In the previous post, I discussed two alternative implementations for the yamltodb difference engine: SQL comparisons using extra dictionary tables, and comparing the YAML/JSON maps (Python dicts). Today I’ll review the last option: internal structure comparisons.
Internal Structures – Take 1
The original implementation for yamltodb was based on the implementation of dbtoyaml. Since the YAML maps output by the latter were hierarchical, the internal structures were also organized in layers: a Python class instance (Database) to represent the database, having a dict of classes representing the schemas, each in turn with a dict of “schema objects,” i.e., tables, sequences, etc. Each layer was populated by queries against the corresponding PostgreSQL catalogs.
This organization was also used for the difference engine. A second Database instance represented the YAML input. The two hierarchies were then traversed and compared at each layer, outputting SQL as differences were found.
This approach served to flesh out the SQL generation code and to deal with various feature tests, e.g., creation of a schema, creation of a table, adding columns to a table, and even RENAMEing schemas and tables. However, it couldn’t easily handle FOREIGN KEYs and SEQUENCEs owned by tables (resulting from a SERIAL data type).
Internal Structures – Take 2
To tackle the various dependencies, I refactored the code to use structures somewhat along the lines of Post Facto. The Database class now holds objects derived from class DbObjectDict which corresponds roughly to a single PostgreSQL catalog. Thus, SchemaDict is nearly equivalent to pg_namespace, ClassDict to pg_class and ConstraintDict to pg_constraint. Each one of those classes is also a Python dict and holds specialized objects, e.g., ClassDict holds objects (derived from DbClass) of class Sequence, Table or View (for the time being, class Index is handled separately).
Each XxxDict class is hashed by a Python tuple (an immutable sequence), paralleling the underlying catalog UNIQUE keys. After the dicts are populated, either from the catalogs or from the YAML map, methods are called to link related objects, e.g., columns to tables, foreign keys to the primary key tables, etc.
Note that Pyrseas implements dual sets of classes: collections (dicts) of objects and classes for individual object types. In constrast Post Facto has a single set of objects and uses a Python classmethod to fetch the catalog information. I found the dual sets more convenient to deal with certain implementation issues.
In order to generate the SQL in the correct sequence considering inter-object dependencies, Post Facto does a topological sort of its objects. Influenced by pg_dump, I preferred a lazier approach. The diff_map methods of Database and lower level classes generate the SQL in a stratified manner with deferred actions.
For example, since one cannot drop tables or primary keys if foreign keys still refer to the former, ClassDict‘s diff_map, upon finding a table has been dropped (it doesn’t exist in the input YAML map), only marks it for dropping. Then it has a pass to drop foreign keys and views, followed by another pass to drop other constraints and indexes and finally the tables themselves.

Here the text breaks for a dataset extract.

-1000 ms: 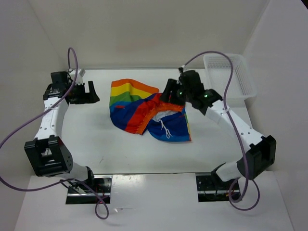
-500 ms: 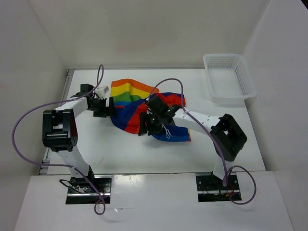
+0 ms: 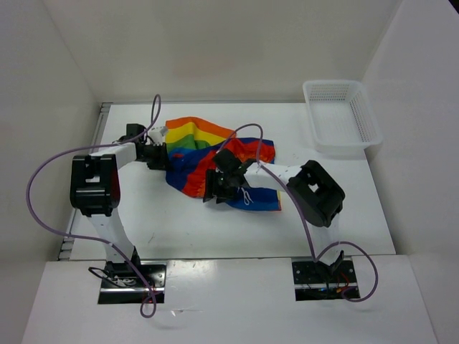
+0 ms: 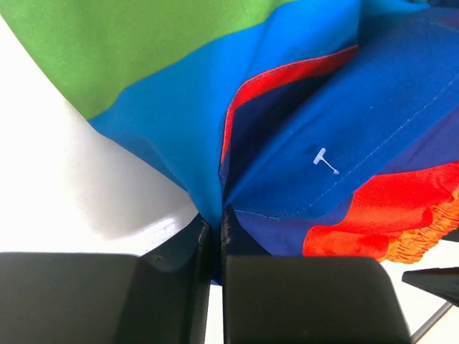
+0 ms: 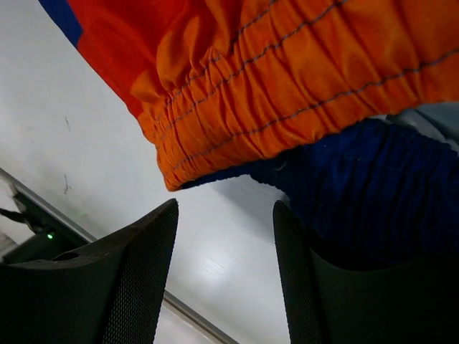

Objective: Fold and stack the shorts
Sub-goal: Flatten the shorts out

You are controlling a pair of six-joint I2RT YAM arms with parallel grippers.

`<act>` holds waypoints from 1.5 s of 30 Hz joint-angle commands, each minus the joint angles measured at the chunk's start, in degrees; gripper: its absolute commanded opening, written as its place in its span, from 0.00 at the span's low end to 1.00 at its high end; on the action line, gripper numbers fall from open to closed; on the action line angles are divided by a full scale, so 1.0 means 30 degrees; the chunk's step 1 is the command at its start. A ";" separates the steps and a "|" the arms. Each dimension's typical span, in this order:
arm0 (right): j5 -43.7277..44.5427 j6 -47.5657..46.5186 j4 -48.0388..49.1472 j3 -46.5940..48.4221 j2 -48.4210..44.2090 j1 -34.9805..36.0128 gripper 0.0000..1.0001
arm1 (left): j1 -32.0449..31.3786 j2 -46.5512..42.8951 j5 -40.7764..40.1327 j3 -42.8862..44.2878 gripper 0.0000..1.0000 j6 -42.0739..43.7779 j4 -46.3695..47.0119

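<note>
The rainbow-striped shorts (image 3: pixel 208 154) lie crumpled in the middle of the table, the white drawstring (image 3: pixel 247 195) showing near their front edge. My left gripper (image 3: pixel 161 156) is at their left edge, and the left wrist view shows it (image 4: pixel 215 229) shut on a pinch of the blue fabric (image 4: pixel 287 143). My right gripper (image 3: pixel 213 188) stands open over the shorts' front edge. In the right wrist view the orange elastic waistband (image 5: pixel 287 93) hangs just beyond the spread fingers (image 5: pixel 143 265), and dark blue fabric (image 5: pixel 358 193) rests against the right finger. Nothing lies between them.
A white mesh basket (image 3: pixel 341 115) stands at the back right corner of the table. White walls close in the table (image 3: pixel 179 222) on the left, back and right. Purple cables loop over both arms.
Both arms swung in from the table's sides to the shorts. The left gripper has shut on the blue edge. The right gripper moved from the shorts' right side to their front edge.
</note>
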 commanded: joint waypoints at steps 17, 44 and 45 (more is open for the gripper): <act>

As a second illustration, I recently added support for inherited tables (and by extension, partitioned tables). Since PostgreSQL allows for multiple inheritance, creating (and dropping) tables in an inheritance “network” requires special care. My solution: the first pass stacks children tables and only creates “root” tables, while the second pass iterates over the stack to create the rest in the right order.
I’d love to hear feedback on this or from anyone who has experimented with the Pyrseas utilities.